2. war Enke nicht schwach, sondern unglaublich stark: Der Mut und die Konsequenz, sein Leben zu beenden; der Mut, sich einer gewaltigen, mit 160 km/h daherrasenden Lok zu stellen.
3. behielt Enke voll die Dominanz und Kontrolle. Auf diesem Gleis war er nicht das wehrlose Opfer und die Lok das überlegene Gegenüber. Vielmehr hatte Enke hier das Sagen: »Ich kontrolliere hier die Situation. Ihr macht, was ich geplant habe.«
Mögen sie im Alltag erfolgreich sein oder auch nicht, an diesem Abend waren die Dominanz und Kontrolle des Robert Enke für die Lokführer so unentrinnbar wie der Wille Gottes. Nach dem Sichtkontakt mit einem in der unmittelbaren Nähe auf dem Gleis befindlichen Objekt ist es unmöglich, einen 160 Stundenkilometer schnellen Zug rechtzeitig zu stoppen: Schon »ein mit 140 km/h fahrender Zug legt pro Sekunde 39 Meter zurück. (...) Ein Zug, der mit Tempo 140 unterwegs ist, braucht bis zu einem Kilometer, um zum Stillstand zu kommen.« (SBB)

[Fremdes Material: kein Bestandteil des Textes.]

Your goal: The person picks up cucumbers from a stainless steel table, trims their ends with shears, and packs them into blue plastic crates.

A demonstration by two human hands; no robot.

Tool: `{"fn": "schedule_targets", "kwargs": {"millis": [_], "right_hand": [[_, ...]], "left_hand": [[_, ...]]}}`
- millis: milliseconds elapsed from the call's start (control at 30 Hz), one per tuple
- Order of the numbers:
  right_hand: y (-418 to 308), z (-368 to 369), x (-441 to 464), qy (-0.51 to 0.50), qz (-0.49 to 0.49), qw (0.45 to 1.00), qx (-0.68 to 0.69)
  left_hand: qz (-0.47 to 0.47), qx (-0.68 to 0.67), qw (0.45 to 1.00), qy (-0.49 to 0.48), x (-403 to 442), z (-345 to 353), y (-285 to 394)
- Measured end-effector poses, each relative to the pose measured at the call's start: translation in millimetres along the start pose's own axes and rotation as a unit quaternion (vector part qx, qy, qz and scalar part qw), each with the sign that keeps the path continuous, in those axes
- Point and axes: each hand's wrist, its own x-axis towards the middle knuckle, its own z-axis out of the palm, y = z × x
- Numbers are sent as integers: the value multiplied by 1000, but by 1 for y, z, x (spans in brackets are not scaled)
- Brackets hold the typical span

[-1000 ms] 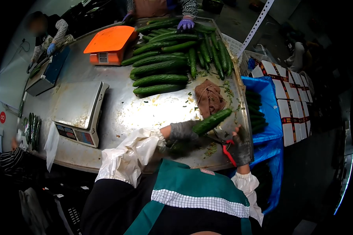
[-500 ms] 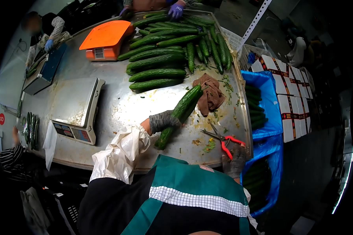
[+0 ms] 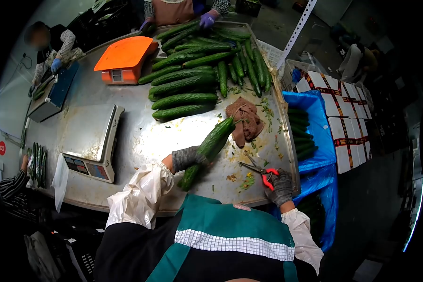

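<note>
My left hand (image 3: 187, 159), in a dark grey glove, is closed around the middle of a long green cucumber (image 3: 217, 137). The cucumber slants over the table, its stem end pointing up and right; whether a second one lies against it I cannot tell. At the right edge, my gloved right hand (image 3: 281, 189) has its fingers around the red handles of garden snips (image 3: 267, 176). The snips' blades are apart and point left. Beyond the cucumber's stem end lies a crumpled brown cloth (image 3: 245, 120). Several cucumbers (image 3: 184, 100) are laid in a row and heap behind it.
On the left of the metal table (image 3: 141, 150) stands a flat scale (image 3: 89, 136), with an orange scale (image 3: 122, 58) farther back. Blue-lined crates (image 3: 317, 134) of cucumbers adjoin the right edge, beside white boxes (image 3: 345, 127). A co-worker's purple-gloved hand (image 3: 208, 19) touches the far cucumbers.
My right hand has come forward over the table edge and closed around the snips' handles. My left hand still holds the cucumber. The whole view has shifted slightly downward.
</note>
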Motion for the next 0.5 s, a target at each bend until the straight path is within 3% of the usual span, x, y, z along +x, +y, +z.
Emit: {"fn": "schedule_targets", "kwargs": {"millis": [67,167,300,367,500], "right_hand": [[2,8,3,46,4,995,93],[-10,-7,0,19,52,988,145],[-8,-1,-11,126,8,991,36],[-10,-6,-16,156,26,969,189],[-17,-10,-29,121,53,931,341]], "left_hand": [[5,-28,1000,-7,-1,-1,-2],[15,-51,999,-9,2,-6,-10],[21,-53,998,-15,2,-8,-11],[24,-68,997,-27,1,-6,-8],[32,-79,995,-57,7,-2,-6]]}}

Vorausgesetzt, man springt nicht zur Seite (auch dafür ist Kontrolle nötig), ist der stehende Selbstmord auf dem Gleis so sicher, wie ein Sprung aus dem 10. Stock. Nur dass man bei einem Sprung in die Tiefe den darunterliegenden Beton nicht kontrolliert oder zu irgendetwas zwingt.
Der Mann war letztlich kein Opfer seiner Depression, sondern seiner Wut und seiner Kontrolle, die es ihm nicht erlaubte, seine Wut irgendwann einmal rauszulassen. Er hatte ausschließlich ausgeglichen und gut zu sein: Er war gut zu seiner kranken Tochter, zu seiner Adoptivtochter, zu seinen Tieren, zu seiner Frau, wahrscheinlich auch zu seinen Kollegen.

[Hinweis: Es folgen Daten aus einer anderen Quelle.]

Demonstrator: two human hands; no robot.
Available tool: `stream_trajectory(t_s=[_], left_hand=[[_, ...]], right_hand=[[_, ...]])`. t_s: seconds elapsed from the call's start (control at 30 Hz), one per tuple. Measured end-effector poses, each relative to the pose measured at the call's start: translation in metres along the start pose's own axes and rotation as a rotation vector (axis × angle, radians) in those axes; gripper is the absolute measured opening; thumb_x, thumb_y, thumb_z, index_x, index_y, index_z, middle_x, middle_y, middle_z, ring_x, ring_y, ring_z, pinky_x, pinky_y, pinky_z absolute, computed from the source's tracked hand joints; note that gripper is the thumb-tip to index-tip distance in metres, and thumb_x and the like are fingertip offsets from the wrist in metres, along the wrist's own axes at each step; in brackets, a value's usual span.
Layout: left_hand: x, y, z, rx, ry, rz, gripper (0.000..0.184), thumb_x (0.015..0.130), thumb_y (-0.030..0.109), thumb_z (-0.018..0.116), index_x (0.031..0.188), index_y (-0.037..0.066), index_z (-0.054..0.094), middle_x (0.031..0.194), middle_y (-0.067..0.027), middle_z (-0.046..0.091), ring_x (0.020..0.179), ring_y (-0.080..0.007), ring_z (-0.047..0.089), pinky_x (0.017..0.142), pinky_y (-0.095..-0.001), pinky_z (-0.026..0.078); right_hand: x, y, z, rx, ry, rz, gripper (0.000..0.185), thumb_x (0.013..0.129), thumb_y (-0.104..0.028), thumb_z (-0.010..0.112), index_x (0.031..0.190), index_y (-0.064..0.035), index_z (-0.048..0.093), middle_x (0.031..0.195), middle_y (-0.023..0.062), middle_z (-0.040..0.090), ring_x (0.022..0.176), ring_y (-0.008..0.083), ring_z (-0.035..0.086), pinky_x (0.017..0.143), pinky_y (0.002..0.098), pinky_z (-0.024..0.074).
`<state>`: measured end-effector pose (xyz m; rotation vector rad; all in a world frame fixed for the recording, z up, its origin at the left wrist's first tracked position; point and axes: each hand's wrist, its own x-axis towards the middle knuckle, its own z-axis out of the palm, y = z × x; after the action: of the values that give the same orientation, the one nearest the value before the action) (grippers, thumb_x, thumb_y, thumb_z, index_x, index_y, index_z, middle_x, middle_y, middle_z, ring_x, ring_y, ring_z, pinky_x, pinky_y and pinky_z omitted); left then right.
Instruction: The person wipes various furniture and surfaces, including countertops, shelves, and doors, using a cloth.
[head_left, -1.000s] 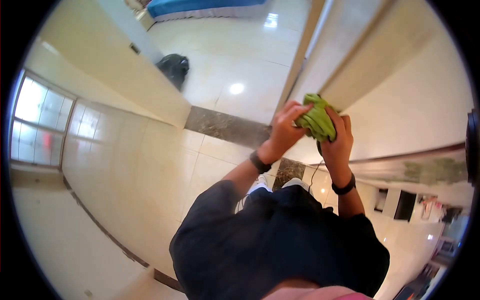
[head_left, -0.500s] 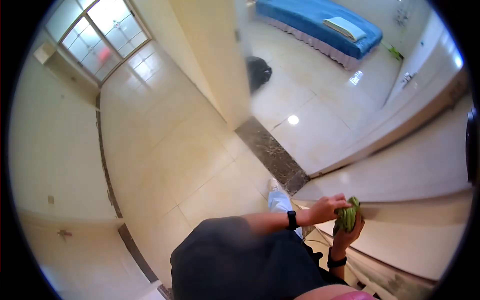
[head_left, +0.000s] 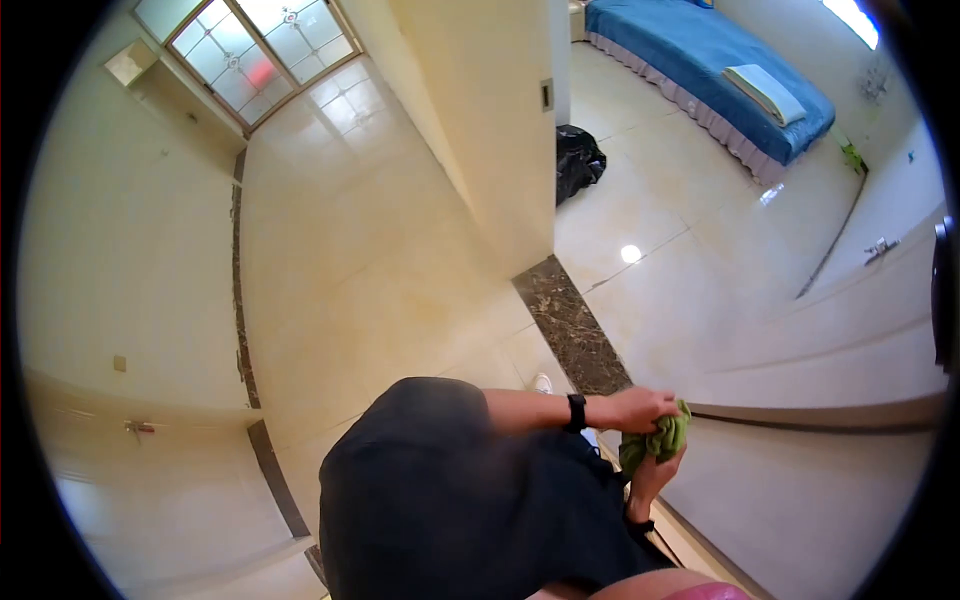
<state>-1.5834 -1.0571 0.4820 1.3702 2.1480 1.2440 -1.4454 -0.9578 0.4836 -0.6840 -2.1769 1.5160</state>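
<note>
A crumpled green cloth point(head_left: 668, 436) is bunched between my two hands, low and right of the middle of the view. My left hand point(head_left: 642, 408) grips it from the upper left, its fingers curled over the top. From below, my right hand point(head_left: 657, 474) holds the lower right part, and the cloth hides some of its fingers. Both wrists wear dark bands. The hands are beside the door frame, close in front of my dark shirt.
A dark marble threshold point(head_left: 572, 325) crosses the doorway. Beyond it are a black bag point(head_left: 578, 163) and a bed with a blue cover point(head_left: 700, 70). An open white door point(head_left: 850, 330) with a handle is at the right. Glazed doors point(head_left: 262, 55) are at the far left.
The view has swung right, bringing the bed and door handle into sight. Both hands have moved down in the view, nearer my body, with the cloth still between them.
</note>
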Motion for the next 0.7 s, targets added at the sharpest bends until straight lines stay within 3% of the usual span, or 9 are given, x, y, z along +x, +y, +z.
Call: stream_trajectory(t_s=[0.03, 0.13, 0.2, 0.27, 0.37, 0.57, 0.7], left_hand=[[-0.003, -0.010, -0.024, 0.009, 0.044, -0.043, 0.050, 0.072, 0.009, 0.070, 0.121, 0.012, 0.060, 0.106, -0.0126, 0.057, 0.089, -0.0350, 0.063, 0.075, -0.0436, 0.054], [-0.023, -0.025, -0.108, -0.018, 0.180, -0.265, 0.054, 0.074, 0.007, 0.068, 0.126, 0.014, 0.058, 0.109, -0.0129, 0.059, 0.095, -0.0352, 0.063, 0.080, -0.0421, 0.054], [-0.034, -0.052, -0.141, 0.001, 0.387, -0.262, 0.055, 0.078, 0.006, 0.062, 0.131, 0.015, 0.055, 0.111, -0.0130, 0.059, 0.096, -0.0359, 0.063, 0.081, -0.0413, 0.054], [-0.045, -0.067, -0.178, 0.026, 0.553, -0.310, 0.058, 0.077, 0.004, 0.062, 0.134, 0.013, 0.053, 0.112, -0.0141, 0.057, 0.099, -0.0346, 0.061, 0.083, -0.0400, 0.052], [-0.062, -0.080, -0.242, -0.082, 0.713, -0.287, 0.059, 0.079, 0.003, 0.062, 0.136, 0.004, 0.049, 0.118, -0.0185, 0.051, 0.112, -0.0321, 0.053, 0.090, -0.0358, 0.047], [-0.096, -0.096, -0.353, 0.067, 1.027, -0.192, 0.067, 0.081, 0.008, 0.070, 0.142, 0.003, 0.042, 0.131, -0.0205, 0.046, 0.114, -0.0350, 0.053, 0.094, -0.0373, 0.047], [-0.103, -0.139, -0.421, 0.226, 1.173, -0.239, 0.067, 0.079, 0.009, 0.074, 0.139, 0.003, 0.046, 0.130, -0.0206, 0.048, 0.116, -0.0351, 0.053, 0.094, -0.0381, 0.048]], right_hand=[[0.017, -0.002, 0.017, -0.048, -0.065, 0.050, 0.047, 0.087, -0.018, 0.065, 0.128, -0.0010, 0.052, 0.117, 0.0155, 0.062, 0.108, 0.0260, 0.059, 0.094, 0.0362, 0.0457], [0.072, -0.027, 0.084, 0.013, -0.193, -0.091, 0.047, 0.083, -0.008, 0.063, 0.129, -0.0012, 0.054, 0.118, 0.0166, 0.061, 0.109, 0.0299, 0.059, 0.094, 0.0376, 0.0454], [0.108, -0.069, 0.128, -0.066, -0.279, -0.319, 0.052, 0.081, -0.001, 0.062, 0.132, -0.0028, 0.054, 0.116, 0.0174, 0.060, 0.109, 0.0317, 0.058, 0.094, 0.0386, 0.0460], [0.139, -0.092, 0.174, -0.011, -0.384, -0.370, 0.055, 0.077, 0.006, 0.060, 0.131, -0.0033, 0.055, 0.114, 0.0172, 0.059, 0.106, 0.0333, 0.058, 0.093, 0.0385, 0.0468], [0.177, -0.137, 0.241, 0.058, -0.543, -0.593, 0.064, 0.072, 0.012, 0.061, 0.134, -0.0032, 0.053, 0.116, 0.0164, 0.056, 0.105, 0.0335, 0.058, 0.092, 0.0380, 0.0478], [0.223, -0.230, 0.368, 0.174, -0.730, -0.919, 0.069, 0.069, 0.008, 0.068, 0.134, -0.0048, 0.052, 0.128, 0.0200, 0.049, 0.115, 0.0383, 0.053, 0.095, 0.0412, 0.0475], [0.251, -0.274, 0.450, 0.228, -0.778, -1.021, 0.072, 0.067, 0.004, 0.074, 0.135, -0.0097, 0.053, 0.130, 0.0195, 0.047, 0.115, 0.0389, 0.053, 0.095, 0.0416, 0.0481]])
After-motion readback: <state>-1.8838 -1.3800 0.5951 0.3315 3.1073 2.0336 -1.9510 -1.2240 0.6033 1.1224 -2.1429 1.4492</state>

Was uns zu der Frage bringt: Ist die »Volkskrankheit Depression« am Ende etwa eine »Volkskrankheit Wut«? Wundern würde es einen nicht. Denn wo ist denn die Wut in Deutschland? Sind wir nicht alle kleine Robert Enkes?

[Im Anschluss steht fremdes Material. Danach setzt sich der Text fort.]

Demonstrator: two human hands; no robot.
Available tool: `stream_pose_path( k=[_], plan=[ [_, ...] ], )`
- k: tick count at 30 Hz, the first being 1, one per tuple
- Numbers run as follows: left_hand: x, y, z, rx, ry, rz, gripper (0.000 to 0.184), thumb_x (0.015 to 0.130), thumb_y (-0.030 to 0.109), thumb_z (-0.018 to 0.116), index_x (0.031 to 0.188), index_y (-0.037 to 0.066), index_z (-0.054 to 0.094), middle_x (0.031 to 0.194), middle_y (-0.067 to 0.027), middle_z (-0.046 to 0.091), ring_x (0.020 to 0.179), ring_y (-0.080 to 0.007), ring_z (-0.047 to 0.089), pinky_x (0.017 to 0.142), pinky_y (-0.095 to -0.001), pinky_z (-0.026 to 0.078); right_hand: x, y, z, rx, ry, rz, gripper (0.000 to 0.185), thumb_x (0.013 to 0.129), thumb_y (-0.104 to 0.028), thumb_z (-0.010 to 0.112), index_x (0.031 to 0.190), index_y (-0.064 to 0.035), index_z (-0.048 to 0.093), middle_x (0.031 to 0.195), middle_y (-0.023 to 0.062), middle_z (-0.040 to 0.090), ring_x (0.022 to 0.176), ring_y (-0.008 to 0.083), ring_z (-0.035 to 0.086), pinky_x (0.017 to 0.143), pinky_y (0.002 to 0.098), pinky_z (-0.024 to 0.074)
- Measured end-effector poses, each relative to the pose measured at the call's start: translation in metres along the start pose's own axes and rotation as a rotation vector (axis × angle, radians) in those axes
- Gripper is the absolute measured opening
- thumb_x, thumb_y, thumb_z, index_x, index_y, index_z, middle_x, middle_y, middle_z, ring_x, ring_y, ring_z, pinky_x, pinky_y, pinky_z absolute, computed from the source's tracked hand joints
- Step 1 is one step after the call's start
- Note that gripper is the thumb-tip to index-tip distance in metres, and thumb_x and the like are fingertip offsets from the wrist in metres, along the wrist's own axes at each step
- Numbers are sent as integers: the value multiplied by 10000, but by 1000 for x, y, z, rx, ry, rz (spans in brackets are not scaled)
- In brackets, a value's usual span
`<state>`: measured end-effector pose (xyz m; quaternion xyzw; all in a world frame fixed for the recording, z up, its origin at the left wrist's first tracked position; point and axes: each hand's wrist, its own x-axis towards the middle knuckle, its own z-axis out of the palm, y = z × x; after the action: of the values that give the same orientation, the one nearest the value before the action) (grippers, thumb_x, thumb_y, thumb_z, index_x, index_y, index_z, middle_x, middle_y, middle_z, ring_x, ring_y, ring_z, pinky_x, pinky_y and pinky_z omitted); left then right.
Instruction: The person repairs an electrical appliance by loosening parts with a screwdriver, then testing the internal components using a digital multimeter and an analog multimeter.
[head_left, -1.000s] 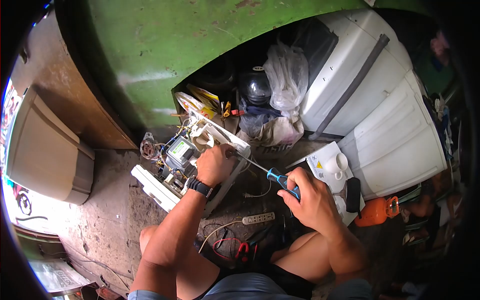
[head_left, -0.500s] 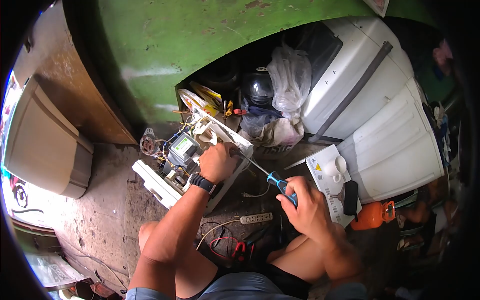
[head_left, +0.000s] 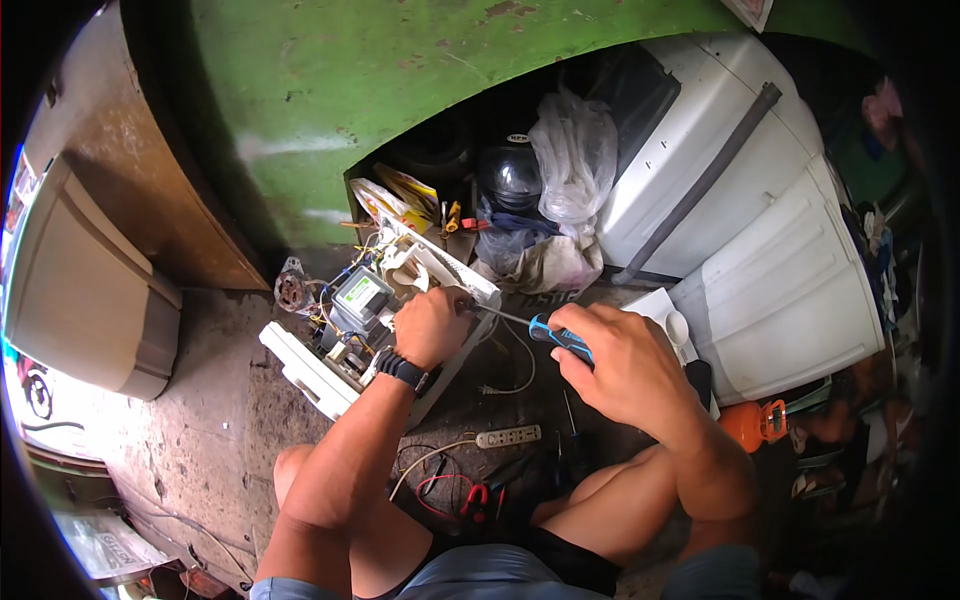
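An opened white appliance that looks like a microwave oven [head_left: 300, 372] sits on the floor, its wires and inner parts exposed. Among them is a grey box with a green label [head_left: 362, 296]. My left hand [head_left: 430, 326] is closed on the right side of the casing, with its fingertips mostly hidden. A blue-and-black-handled screwdriver [head_left: 548, 332] is gripped in my right hand [head_left: 630, 365]. Its shaft points left toward the casing beside my left fingers, and the tip is hidden there.
Near my legs lie a power strip [head_left: 508, 437], red-handled pliers or clips [head_left: 477, 500] and another thin screwdriver [head_left: 572, 415]. To the right are a white cup [head_left: 677, 328], an orange canister [head_left: 745, 425] and large white panels [head_left: 790, 290]. Plastic bags [head_left: 575, 160] fill the back recess.
My right hand has moved up and slightly left, its grip turned more over the screwdriver handle, and the shaft lies flatter. My left hand stays at the casing.
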<state>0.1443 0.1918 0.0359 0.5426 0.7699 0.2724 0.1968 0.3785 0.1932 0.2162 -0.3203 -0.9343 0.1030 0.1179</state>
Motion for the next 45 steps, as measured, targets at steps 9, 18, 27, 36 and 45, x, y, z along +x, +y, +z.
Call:
stream_pose_path(
  k=[9,18,27,36,45],
  plan=[
    [5,-8,6,-14,-12,-4,347,887,320,770,1202,177,799,1023,-120,809,975,-346,764,880,-448,592,-19,-3,19,10,55,20,216,951,-164,729,1103,-84,598,901,167,650,750,422,672,633,525,533],
    [3,-5,0,-47,-16,-10,342,877,314,770,1193,189,805,991,-155,799,961,-352,762,878,-447,590,-37,-1,37,67,136,-16,228,950,-113,727,1146,-82,615,980,149,655,774,406,693,651,495,563],
    [3,-12,5,-146,38,82,355,864,292,760,1184,142,799,970,-139,803,948,-341,767,880,-430,593,-76,9,81,194,294,2,290,923,-51,749,1188,-36,633,1061,164,677,867,379,726,697,441,608],
    [5,-13,8,31,52,130,289,956,332,673,1178,173,766,1002,-128,798,942,-381,754,851,-468,596,-96,24,81,324,375,139,287,910,-61,781,1166,-13,660,1048,174,720,917,381,724,792,437,581],
    [-1,-11,1,-69,75,122,255,931,292,728,1026,55,721,931,-195,769,896,-423,738,808,-502,573,-137,49,115,371,450,273,295,935,-110,780,1187,-9,665,1037,172,715,901,361,716,799,420,565]
  ],
)
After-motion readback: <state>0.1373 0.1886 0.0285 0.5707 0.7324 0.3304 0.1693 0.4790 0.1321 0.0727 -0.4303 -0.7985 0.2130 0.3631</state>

Robert Enke hat seine alte Wut zehntausenden Menschen um die Ohren gehauen und sie damit mitten ins Herz getroffen. Diese Wut muss wirklich grenzenlos gewesen sein. Aber vor allem dominierte Enke auch seinen alten Club Barcelona und zwang den spanischen Meister vor dem Pokalspiel gegen Cultural Leonesa zu einer Schweigeminute. Und nicht nur das: Barcelona widmete ihm, dem früheren »Versager« Enke, sogar seinen hohen 5:0-Sieg in diesem Spiel. Ein später Triumph für Robert Enke – und ein teurer außerdem. Aber ein Triumph war es letztlich trotzdem.